In: Accounting
Silverline Electricals Limited was founded ten years ago by Jim and Wendy Birt. The company manufactures
and installs both traditional and contemporary models of lights for residential and commercial purposes.
Silverline Electricals Ltd has experienced rapid growth because of the new technology that increases the
energy efficiency of its systems and the introduction of new models of LED integrated lights. The company is
equally owned by Jim and Wendy holding 100,000 shares each.
In August 2018, Jim and Wendy have decided to value their
holdings in the company for financial planning
purposes.

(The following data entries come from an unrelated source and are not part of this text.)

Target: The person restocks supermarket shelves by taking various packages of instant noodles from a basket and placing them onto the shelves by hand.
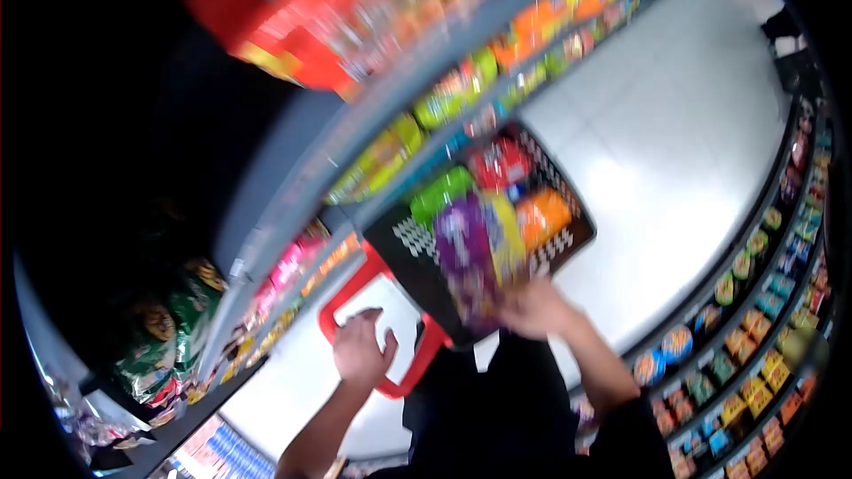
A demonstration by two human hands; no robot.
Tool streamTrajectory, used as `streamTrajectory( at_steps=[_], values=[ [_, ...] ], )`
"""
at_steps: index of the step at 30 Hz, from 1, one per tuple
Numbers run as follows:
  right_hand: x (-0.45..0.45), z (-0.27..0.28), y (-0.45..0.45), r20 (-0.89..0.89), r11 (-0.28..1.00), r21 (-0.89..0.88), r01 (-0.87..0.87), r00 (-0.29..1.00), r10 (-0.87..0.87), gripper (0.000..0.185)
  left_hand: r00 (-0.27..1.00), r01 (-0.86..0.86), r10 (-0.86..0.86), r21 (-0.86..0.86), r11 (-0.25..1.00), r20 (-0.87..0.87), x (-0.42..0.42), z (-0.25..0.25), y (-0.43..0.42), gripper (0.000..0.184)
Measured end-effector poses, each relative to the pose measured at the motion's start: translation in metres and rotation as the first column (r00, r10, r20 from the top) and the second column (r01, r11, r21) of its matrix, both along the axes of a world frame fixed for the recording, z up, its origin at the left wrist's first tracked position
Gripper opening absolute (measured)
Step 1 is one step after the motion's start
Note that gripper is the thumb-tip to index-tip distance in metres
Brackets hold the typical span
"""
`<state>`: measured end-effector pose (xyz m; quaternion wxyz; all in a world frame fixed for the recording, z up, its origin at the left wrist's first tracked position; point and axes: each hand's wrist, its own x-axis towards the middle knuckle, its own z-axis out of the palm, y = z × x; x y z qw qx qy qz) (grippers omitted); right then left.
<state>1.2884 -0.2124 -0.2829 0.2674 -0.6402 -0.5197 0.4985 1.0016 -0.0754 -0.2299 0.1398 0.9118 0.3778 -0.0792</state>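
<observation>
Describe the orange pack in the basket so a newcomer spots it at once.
Find the black basket with the red handle. Inside, the orange pack lies at the side away from the green pack, beyond the purple and yellow packaging. Its plain orange colour sets it apart from those and the red pack.

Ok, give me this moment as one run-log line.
left hand: at red handle, fingers spread | right hand: touching purple bag | basket: also green pack, red pack, orange pack | image: partly blurred
</observation>
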Motion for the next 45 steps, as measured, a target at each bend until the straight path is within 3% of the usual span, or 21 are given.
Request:
streamTrajectory(
  at_steps=[2, 5, 6, 7, 8, 10, 11, 13, 15, 17, 20, 21, 23, 28, 29, 33, 35, 37, 39, 42, 45],
  values=[
    [-0.006, 0.062, -0.016, -0.223, 0.991, 0.128, 0.048, 0.975, -0.018, 0.027, 0.991, -0.035, 0.034, 0.004, 0.999, 0.133, -0.003, 0.004, -0.001, 0.041],
    [-0.003, 0.147, -0.030, -0.496, 0.954, 0.295, -0.056, 0.844, 0.203, 0.039, 0.956, -0.074, 0.111, -0.142, 0.987, 0.270, -0.004, 0.013, 0.003, 0.038],
    [-0.001, 0.166, -0.035, -0.543, 0.933, 0.348, -0.093, 0.791, 0.281, 0.035, 0.792, -0.148, 0.425, -0.537, 0.830, 0.438, -0.011, -0.017, 0.000, 0.040],
    [0.002, 0.183, -0.041, -0.585, 0.910, 0.396, -0.127, 0.729, 0.356, 0.032, 0.559, -0.043, 0.714, -0.845, 0.533, 0.422, -0.011, -0.038, 0.000, 0.042],
    [0.000, 0.198, -0.043, -0.702, 0.922, 0.386, 0.012, 0.653, 0.285, 0.028, 0.543, -0.016, 0.703, -0.831, 0.556, 0.460, -0.004, -0.024, 0.006, 0.042],
    [0.000, 0.216, -0.049, -0.890, 0.916, 0.296, 0.270, 0.427, 0.162, 0.022, 0.493, 0.089, 0.704, -0.835, 0.543, 0.511, 0.012, -0.011, -0.025, 0.043],
    [0.002, 0.206, -0.060, -0.901, 0.913, 0.182, 0.364, 0.433, 0.007, 0.024, 0.471, 0.139, 0.708, -0.836, 0.530, 0.527, -0.030, -0.015, -0.047, 0.044],
    [0.003, 0.231, -0.058, -0.940, 0.812, -0.100, 0.575, 0.214, -0.267, 0.029, 0.430, 0.232, 0.719, -0.836, 0.497, 0.546, -0.035, -0.008, -0.068, 0.045],
    [0.013, 0.240, -0.057, -0.900, 0.775, -0.319, 0.546, 0.082, -0.428, 0.035, 0.401, 0.304, 0.743, -0.843, 0.444, 0.536, -0.030, 0.020, -0.071, 0.046],
    [0.013, 0.222, -0.064, -0.915, 0.795, -0.321, 0.514, 0.049, -0.401, 0.049, 0.384, 0.347, 0.786, -0.864, 0.364, 0.485, 0.008, 0.048, -0.070, 0.047],
    [0.000, 0.210, -0.075, -0.841, 0.759, -0.236, 0.607, 0.265, -0.472, 0.060, 0.378, 0.427, 0.823, -0.868, 0.252, 0.425, -0.018, 0.066, -0.076, 0.049],
    [0.000, 0.196, -0.075, -0.951, 0.810, -0.095, 0.579, 0.188, -0.246, 0.059, 0.380, 0.463, 0.825, -0.858, 0.223, 0.419, -0.010, 0.067, -0.084, 0.050],
    [-0.015, 0.207, -0.079, -0.897, 0.696, -0.099, 0.711, 0.239, -0.372, 0.062, 0.382, 0.525, 0.833, -0.836, 0.161, 0.401, -0.040, 0.067, -0.089, 0.051],
    [-0.034, 0.218, -0.080, -0.879, 0.666, -0.227, 0.711, 0.144, -0.454, 0.069, 0.362, 0.603, 0.900, -0.797, -0.028, 0.242, -0.005, 0.116, -0.084, 0.054],
    [-0.035, 0.218, -0.085, -0.856, 0.682, -0.203, 0.703, 0.211, -0.472, 0.070, 0.350, 0.598, 0.921, -0.798, -0.077, 0.173, 0.010, 0.130, -0.085, 0.054],
    [-0.038, 0.202, -0.098, -0.924, 0.781, -0.227, 0.582, 0.125, -0.362, 0.071, 0.274, 0.602, 0.957, -0.759, -0.247, -0.093, 0.023, 0.153, -0.080, 0.057],
    [-0.037, 0.224, -0.086, -0.882, 0.741, -0.334, 0.583, 0.084, -0.464, 0.063, 0.238, 0.642, 0.960, -0.717, -0.270, -0.148, 0.037, 0.158, -0.078, 0.058],
    [-0.040, 0.230, -0.078, -0.825, 0.709, -0.327, 0.625, 0.177, -0.536, 0.053, 0.221, 0.696, 0.962, -0.665, -0.270, -0.159, 0.035, 0.168, -0.079, 0.059],
    [-0.047, 0.240, -0.071, -0.796, 0.628, -0.391, 0.673, 0.096, -0.598, 0.048, 0.266, 0.783, 0.945, -0.530, -0.326, -0.189, 0.033, 0.183, -0.077, 0.057],
    [-0.053, 0.249, -0.079, -0.813, 0.594, -0.341, 0.729, 0.089, -0.576, 0.045, 0.257, 0.678, 0.961, -0.691, -0.252, -0.098, 0.037, 0.207, -0.071, 0.051],
    [-0.049, 0.253, -0.095, -0.622, 0.502, -0.119, 0.857, 0.330, -0.710, 0.046, 0.289, 0.768, 0.944, -0.551, -0.327, -0.159, 0.043, 0.185, -0.055, 0.055]
  ],
)
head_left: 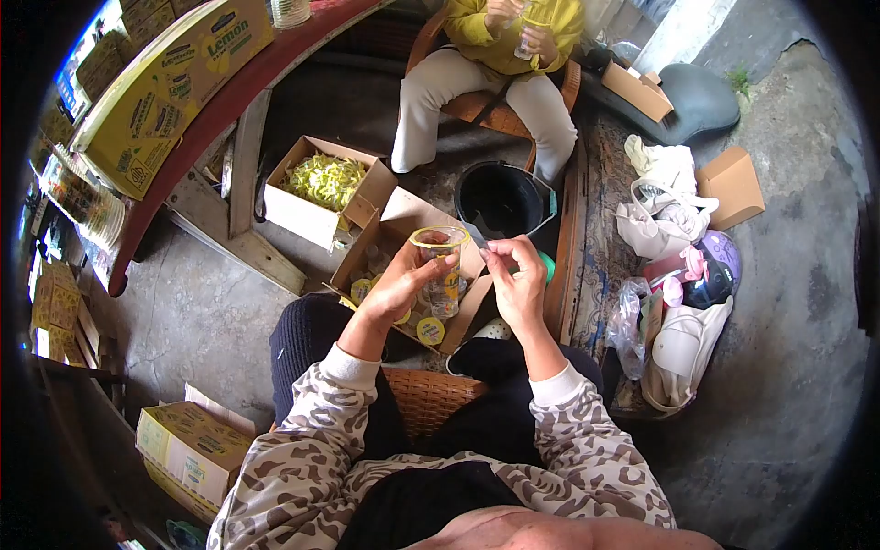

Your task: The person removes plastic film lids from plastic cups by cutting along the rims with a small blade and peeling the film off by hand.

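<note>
My left hand (405, 286) is wrapped round a clear plastic cup (444, 291) with a yellow rim, held upright above an open cardboard box (466, 323). Beside the rim, the thumb and fingers of my right hand (515, 275) pinch a small piece of clear film (475, 236). Inside the box are clear cups and round yellow labels or lids (429, 330), partly hidden by my left hand and the cup.
A box of yellow-green strips (324, 181) stands ahead left, a black bucket (500, 200) ahead right. Opposite sits a person (500, 78) holding a clear cup. Bags (683, 353) lie at right; a lemon-printed carton (197, 454) stands lower left, beyond my left arm.
</note>
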The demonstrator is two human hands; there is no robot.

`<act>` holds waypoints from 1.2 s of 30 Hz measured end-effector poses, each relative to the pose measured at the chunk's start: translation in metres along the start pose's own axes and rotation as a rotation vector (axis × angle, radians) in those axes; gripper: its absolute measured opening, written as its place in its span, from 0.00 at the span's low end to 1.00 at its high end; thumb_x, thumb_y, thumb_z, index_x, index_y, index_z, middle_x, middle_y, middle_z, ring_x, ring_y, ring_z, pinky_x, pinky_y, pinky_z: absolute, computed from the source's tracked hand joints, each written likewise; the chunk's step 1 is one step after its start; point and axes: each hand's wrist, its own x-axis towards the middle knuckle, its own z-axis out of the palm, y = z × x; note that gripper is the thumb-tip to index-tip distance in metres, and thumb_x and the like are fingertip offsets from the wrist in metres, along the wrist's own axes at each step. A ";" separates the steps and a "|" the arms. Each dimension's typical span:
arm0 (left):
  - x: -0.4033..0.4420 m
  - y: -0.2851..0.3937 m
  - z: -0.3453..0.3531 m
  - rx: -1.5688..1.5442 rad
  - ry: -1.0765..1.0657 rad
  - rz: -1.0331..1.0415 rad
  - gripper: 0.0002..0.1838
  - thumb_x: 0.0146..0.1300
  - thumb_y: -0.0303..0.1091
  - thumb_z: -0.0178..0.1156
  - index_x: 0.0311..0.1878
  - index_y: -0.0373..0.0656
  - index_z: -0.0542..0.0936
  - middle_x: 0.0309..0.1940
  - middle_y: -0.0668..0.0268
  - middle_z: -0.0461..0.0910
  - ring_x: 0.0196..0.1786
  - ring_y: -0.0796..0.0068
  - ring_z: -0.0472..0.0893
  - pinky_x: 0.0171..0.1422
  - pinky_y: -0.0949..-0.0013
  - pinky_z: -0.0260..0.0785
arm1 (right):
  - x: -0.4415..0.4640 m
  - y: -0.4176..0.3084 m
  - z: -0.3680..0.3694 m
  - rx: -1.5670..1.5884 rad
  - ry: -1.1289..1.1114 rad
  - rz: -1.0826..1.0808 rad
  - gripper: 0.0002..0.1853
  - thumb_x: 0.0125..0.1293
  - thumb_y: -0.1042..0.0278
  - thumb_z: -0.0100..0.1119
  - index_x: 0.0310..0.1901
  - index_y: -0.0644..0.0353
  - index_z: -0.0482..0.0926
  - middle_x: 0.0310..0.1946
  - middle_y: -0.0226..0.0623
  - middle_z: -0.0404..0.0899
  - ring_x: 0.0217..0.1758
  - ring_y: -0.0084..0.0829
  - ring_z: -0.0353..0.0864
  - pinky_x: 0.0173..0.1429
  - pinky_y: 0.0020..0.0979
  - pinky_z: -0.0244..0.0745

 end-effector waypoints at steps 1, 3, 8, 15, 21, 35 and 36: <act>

To accomplish this, they have gathered the following
information about their main competitors in
the industry
EPS ($) |
DPS ($) |
Share Price ($) |
ROE (%) |
Required rate (%) |
|
Colonial Lighting |
0.42 |
0.08 |
7.65 |
10.5 |
9.5 |
Reliable Lighting Plus |
0.46 |
0.26 |
6.25 |
11.5 |
10.5 |
FullBright Electricals |
-0.24 |
0.27 |
24.3 |
12.5 |
11.5 |
Industry Average |
0.36 |
0.27 |
8.24 |
11.0 |
10.5 |
Last year, Silverline Electricals Ltd had an EPS of $0.52 and paid dividends to Jim and Wendy of $31,200 each.
The company also had a return on equity of 15%. Jim and Wendy believe a required rate of return of 12% for
the company is appropriate.
Required:
1. Assuming the company continues its current growth rate (growth
rate should be inferred from the
data given) into the infinite period, what is the share price of
the company?
(7marks)
2. To verify their calculations, Jim and Wendy have hired Richard
Wang, a consultant. Richard was
previously an equity analyst, and he has a good understanding of
the electrical Industry. Richard has
examined the company’s financial statements as well as those of its
competitors. Although Silverline
Electricals Ltd currently has a technological advantage, Richard’s
research indicates that Silverline
Electricals Ltd’s competitors are investigating other methods to
improve efficiency. Given this, Richard
believes that Silverline Electricals technological advantage will
last for only the next five years. After
that period, the company’s growth is likely to slow down to the
industry average. Additionally,
Richard believes that the company’s required return currently is
too high and so after year 5, the
industry average required return is a more appropriate rate for
valuation. Taking Richard’s
assumptions into consideration, calculate the estimated share price
of Silverline Electricals Ltd.
3. What is the industry average price-earnings ratio? What is
Silverline Electricals Ltd’s price-earnings
ratio based on Richard’s estimation in part (2) above? Comment on
any differences and explain why
these differences may exist?
4. After a discussion with Richard, Jim and Wendy agree that they
wanted to increase the value of the
company’s equity. Like many small business owners, they want to
retain control of the company and
do not want to sell shares to outside investors. They also feel
that the company’s debt is at a
manageable level and do not want to borrow more money. What steps
can they take to increase the
share price? - justify each of your suggestions.